What did you learn during the making of this film that most surprised you?
I learned so much on this film I don’t know where to start. But if I had to share one lesson, I think it would be to trust in the complexity of what you want to express – in this case it meant a lot of trial and error with the structure but by sticking with Leslie’s conviction about it I believe we created something that you can watch over and over again and see something new in each time from a huge range of perspectives and life experiences.
What was your favorite moment making this film? And your biggest challenge?
My favorite moments were those initial explorations of the vast, endlessly fascinating footage and building the initial scenes – Leslie also had hilarious naming conventions for the footage which we quickly adapted into our conversations about the edit so our shared shorthand for the project makes me laugh to this day.
The biggest challenge was losing so many amazing scenes and characters. There are several more films to be made out of what Leslie shot during production of this film.
What do you hope audiences will take away from the film?
There’s so much going on in this film but for me, after years of living with the footage and seeing the film over and over again, I think that the strength of mothers is beautifully expressed within the context of our complex world in this film.
What kinds of projects excite you?
I’m really excited by projects that take risks and constantly re-define the documentary “genre.” Also, films that emphasize sound as much as image.
What’s next for you?
I’m working on my first feature as a director, which takes place in California’s San Joaquin Valley. I’ve been lucky to receive wonderful support from an early stage through ITVS’ documentary development fellowship and SFFILM’s Residency Program. I’m also looking for my next editing project and hope to get to collaborate with other amazing filmmakers in the future.
How to Have an American Baby will have its premiere on POV December 11th! Check local PBS listings for details.

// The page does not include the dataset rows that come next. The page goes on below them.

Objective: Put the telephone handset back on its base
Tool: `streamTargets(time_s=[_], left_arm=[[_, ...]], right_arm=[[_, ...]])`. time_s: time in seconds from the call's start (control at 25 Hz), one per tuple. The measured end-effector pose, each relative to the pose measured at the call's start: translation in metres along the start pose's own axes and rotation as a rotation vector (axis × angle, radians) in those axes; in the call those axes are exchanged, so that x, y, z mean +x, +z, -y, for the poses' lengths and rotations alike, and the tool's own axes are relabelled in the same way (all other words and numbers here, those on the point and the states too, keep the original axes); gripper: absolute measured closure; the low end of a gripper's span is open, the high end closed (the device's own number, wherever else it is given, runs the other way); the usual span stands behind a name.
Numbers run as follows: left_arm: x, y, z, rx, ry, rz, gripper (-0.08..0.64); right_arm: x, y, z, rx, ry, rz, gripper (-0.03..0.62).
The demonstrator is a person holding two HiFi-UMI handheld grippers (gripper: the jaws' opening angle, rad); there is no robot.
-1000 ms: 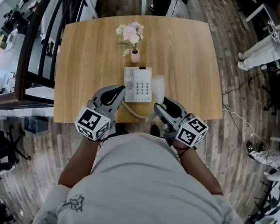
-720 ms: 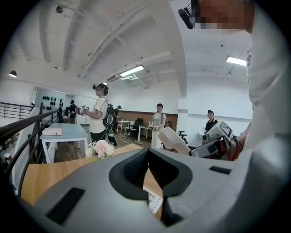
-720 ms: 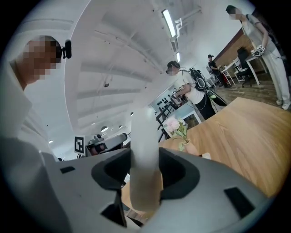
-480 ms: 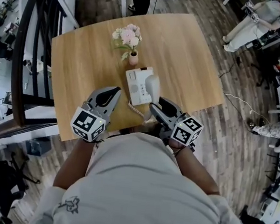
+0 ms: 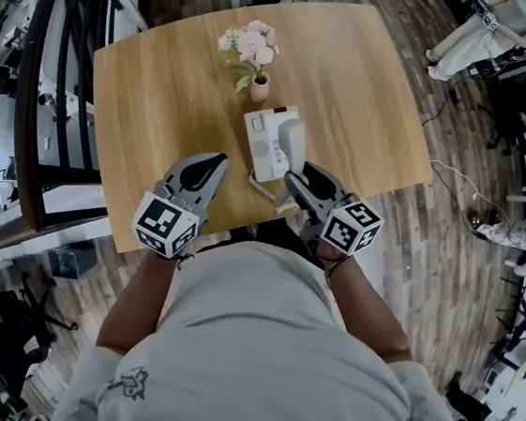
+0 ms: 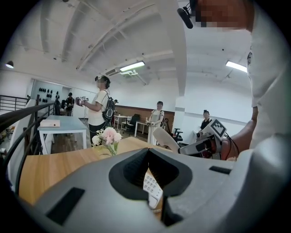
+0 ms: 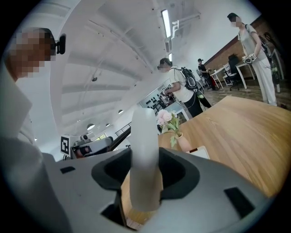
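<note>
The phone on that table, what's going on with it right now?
A person is working with a hand-held gripper in each hand. The right gripper is shut on the white handset and holds it over the right side of the telephone base on the wooden table. The handset is not released yet, and I cannot tell whether it touches the base. The left gripper is empty, jaws together, just left of the base. A small vase of flowers stands behind the phone.
</note>
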State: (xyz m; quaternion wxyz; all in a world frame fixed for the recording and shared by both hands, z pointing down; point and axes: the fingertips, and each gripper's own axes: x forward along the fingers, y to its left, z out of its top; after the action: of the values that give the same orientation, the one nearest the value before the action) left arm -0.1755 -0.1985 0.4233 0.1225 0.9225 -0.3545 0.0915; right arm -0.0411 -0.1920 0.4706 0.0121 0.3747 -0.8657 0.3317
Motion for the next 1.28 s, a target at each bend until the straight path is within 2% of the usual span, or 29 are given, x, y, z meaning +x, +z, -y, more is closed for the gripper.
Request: streamTargets(time_s=[0.76,1.28], left_arm=[[0.046,-0.067,-0.03,-0.084,0.004,-0.098,0.554],[0.067,-0.104,-0.048,-0.131,0.018,-0.153,0.554]], right_arm=[[0.071,-0.072,0.083,0.05,-0.134,-0.186,0.393],[0.112,-0.101,0.112,0.06,-0.178,-0.275,0.393]])
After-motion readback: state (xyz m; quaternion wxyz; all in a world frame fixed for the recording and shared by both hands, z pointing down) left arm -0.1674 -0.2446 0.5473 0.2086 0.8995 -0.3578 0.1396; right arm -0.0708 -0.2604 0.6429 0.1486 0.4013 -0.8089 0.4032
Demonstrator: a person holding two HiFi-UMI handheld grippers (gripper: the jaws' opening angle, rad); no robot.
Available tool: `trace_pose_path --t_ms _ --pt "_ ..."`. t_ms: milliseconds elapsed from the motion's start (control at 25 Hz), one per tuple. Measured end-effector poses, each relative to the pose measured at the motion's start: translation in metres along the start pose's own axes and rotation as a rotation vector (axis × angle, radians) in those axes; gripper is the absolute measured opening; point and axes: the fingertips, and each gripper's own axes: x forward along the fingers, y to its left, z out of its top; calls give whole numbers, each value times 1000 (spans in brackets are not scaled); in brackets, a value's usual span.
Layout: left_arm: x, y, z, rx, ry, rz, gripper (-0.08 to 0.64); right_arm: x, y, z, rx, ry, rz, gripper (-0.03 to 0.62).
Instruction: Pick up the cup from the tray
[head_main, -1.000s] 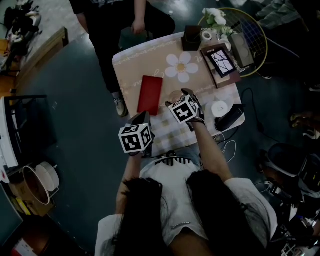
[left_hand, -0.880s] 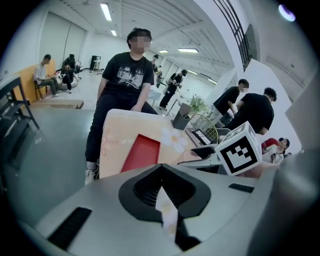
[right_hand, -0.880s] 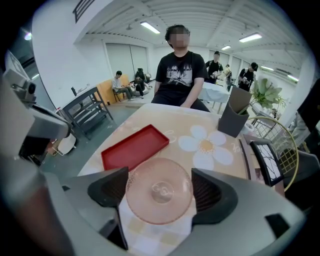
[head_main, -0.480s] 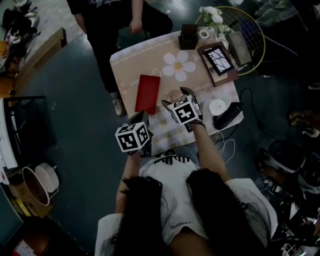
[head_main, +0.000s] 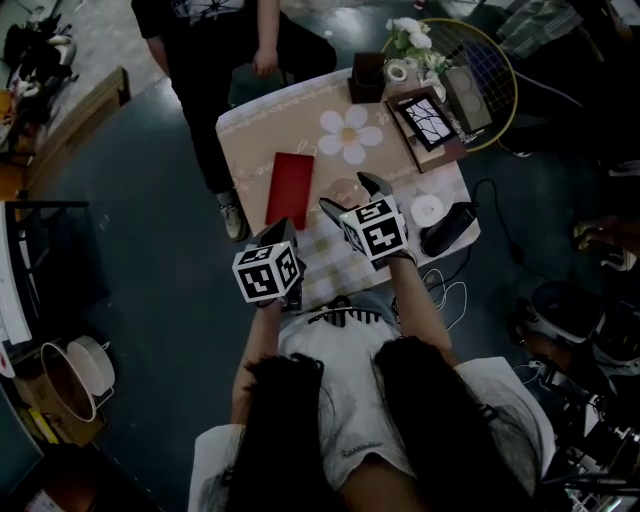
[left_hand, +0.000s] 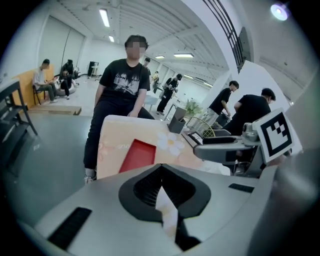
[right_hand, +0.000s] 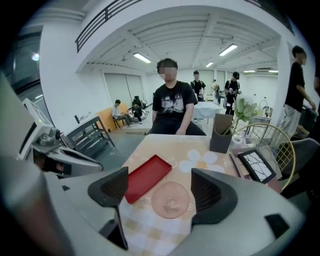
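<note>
The right claw (right_hand: 160, 181) has eased back toward the near edge of the table (head_main: 262, 138), its marker cube sitting lower in the head view than a second ago. The left claw (left_hand: 161, 176) has hardly budged. The right claw's jaws stand wide apart, gripping nothing, and its own view looks between them straight down at the cup (right_hand: 171, 200). It's a pinkish see-through cup, upright on the bare table, not on the tray. The red tray (head_main: 290, 190) lies just left of it, near but apart, long side angled toward the far edge.

There's open table around the cup: flower print beyond it, checked cloth (head_main: 330, 262) on the near side. The clutter keeps to the upper right: a dark holder (head_main: 365, 76), a picture frame (head_main: 430, 118), a racket (head_main: 492, 68) poking past the table's edge. A white disc (head_main: 428, 211) sits at the right edge. A person in black (right_hand: 173, 106) is at the far side.

The left claw's jaws are closed together and empty, held by the near-left corner. Both forearms reach up from the bottom of the head view, the right one longer.
</note>
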Motion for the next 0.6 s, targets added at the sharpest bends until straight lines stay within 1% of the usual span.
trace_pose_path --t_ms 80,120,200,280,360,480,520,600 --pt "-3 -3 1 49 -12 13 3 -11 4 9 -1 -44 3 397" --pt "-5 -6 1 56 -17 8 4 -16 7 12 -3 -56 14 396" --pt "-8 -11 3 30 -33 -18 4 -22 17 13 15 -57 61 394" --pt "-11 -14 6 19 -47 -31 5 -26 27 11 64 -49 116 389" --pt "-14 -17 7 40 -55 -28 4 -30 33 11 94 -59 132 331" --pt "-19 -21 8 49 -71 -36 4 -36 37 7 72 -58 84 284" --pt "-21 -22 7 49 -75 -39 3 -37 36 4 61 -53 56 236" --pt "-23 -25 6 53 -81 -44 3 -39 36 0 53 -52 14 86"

Elivia Shaw is an award-winning filmmaker originally from Washington, DC. Her work has been featured on the Atlantic and PBS and screened at festivals including AFI DOCS, DOC NYC and Big Sky. Her short film The Clinic won awards at seven film festivals including AFI Fest. She previously worked on documentaries for Al Jazeera, PBS and HBO. Elivia was a Co-Producer on Natalia Almada’s USERS, winner of the Directing Award at Sundance 2021 and is a Co-Editor and Co-Producer on Leslie Tai’s How to Have an American Baby which premiered at the 2023 True False Film Festival. She is currently directing a feature documentary about California’s Central Valley which received the 2022 ITVS Documentary Development Fellowship. She is a graduate of Stanford University’s Documentary MFA program where she has also taught film production.